Oct 26 Previously untreated patients experienced
significant and lasting reductions in signs and symptoms of
psoriatic arthritis when given Celgene Corp's
experimental oral drug, apremilast, according to data from a
late stage clinical trial.
Patients taking either the 20 milligrams or 30 mg dose of
apremilast twice a day had a statistically significant
improvement in symptoms, such as painful, swollen joints, after
16 weeks of treatment compared with those who received a
placebo, researchers said.
Signs and symptoms of the painful disease continued to
improve on apremilast through a year of treatment, according to
data to be presented next week at the American College of
Rheumatology meeting in San Diego.
If approved, apremilast will compete with injected biotech
medicines that have proved to be highly effective, but have more
serious potential side effects, such as opportunistic infections
and tuberculosis because the biologics suppress the immune
"Psoriatic arthritis can be one of the most crippling types
of arthritis that we see," said Dr. Alvin Wells, the lead
investigator of the 527-patient study who will present the data
at the ACR meeting on Tuesday.
"To be able to have a patient that can take a pill twice a
day, I think this is going to be a game changer, not only for me
as a physician, but for my patients. They're going to have a new
treatment option," added Wells, director of the Rheumatology and
Immunotherapy Center in Franklin, Wisconsin.

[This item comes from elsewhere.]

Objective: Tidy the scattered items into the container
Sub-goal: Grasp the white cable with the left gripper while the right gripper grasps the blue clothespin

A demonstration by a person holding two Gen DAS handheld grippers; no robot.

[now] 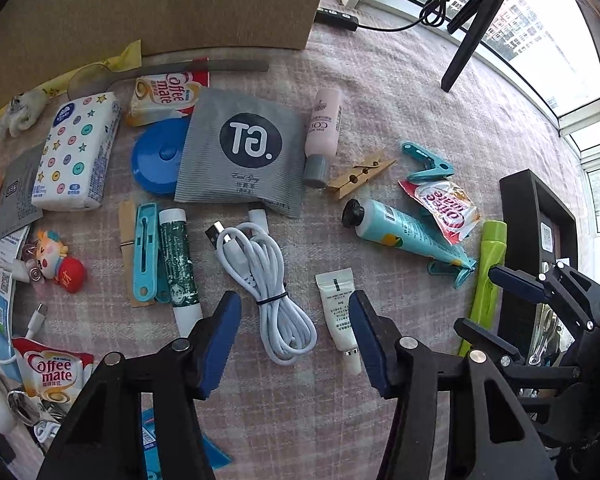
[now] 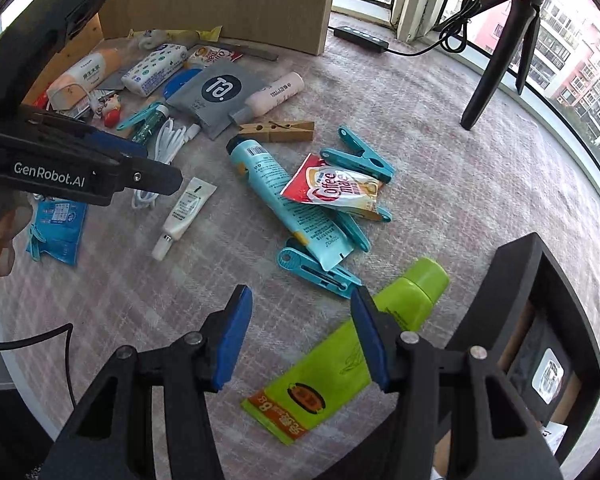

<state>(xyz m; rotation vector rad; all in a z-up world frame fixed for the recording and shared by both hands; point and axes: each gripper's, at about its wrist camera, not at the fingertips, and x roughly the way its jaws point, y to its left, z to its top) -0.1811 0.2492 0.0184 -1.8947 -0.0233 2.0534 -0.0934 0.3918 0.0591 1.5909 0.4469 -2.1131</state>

The U.S. Food and Drug Administration is expected to make an
decision on the drug in March.
Celgene has said sales of apremilast could reach $1.5
billion by 2017. Wall Street analysts' projections have been
more modest, with RBC Capital Markets forecasting sales of $1
billion in 2017, while Cowen and Co sees annual sales reaching
$475 million in 2018.
The primary goal of the study dubbed Palace 4 was a 20
percent reduction in signs and symptoms of the disease, known as
ACR20, after 16 weeks versus placebo.
At that point, 29.2 percent of those who got the 20 mg dose
and 32.3 percent to took 30 mg achieved ACR 20, compared with
16.9 percent on placebo.
After 52 weeks on the drug, 53.4 percent on the lower dose
and 58.7 percent on the higher dose achieved an ACR20 response.
"These patients are on drug a long time so I want to see
that it's going to last," said Wells, calling the results "a
pretty dramatic response."
Placebo patients who did not respond early in the trial were
switched to apremilast. By week 24 there were no longer any
patients receiving placebo, Wells explained.
Researchers also looked at how many patients experienced
improvements of 50 percent and 70 percent.
At 52 weeks, for those on the higher dose of apremilast,
31.9 percent had achieved ACR50 and 18.1 percent ACR70,
About 125 million people worldwide suffer from the scaly
skin condition psoriasis and about 30 percent of them can
develop psoriatic arthritis, a chronic, progressive disease in
which joints become swollen and inflamed.
Apremilast is the first drug in a new class of medicine
called PDE4 inhibitors.
"It inhibits an enzyme involved in making all these angry
proteins that get into the skin, causing psoriasis, and they
also get into the joints, causing arthritis," Wells said.
The most common side effects with apremilast were diarrhea,
nausea and headache. No more serious adverse side effects were
reported, and fewer than 2 percent of patients in the study
discontinued treatment due to side effects.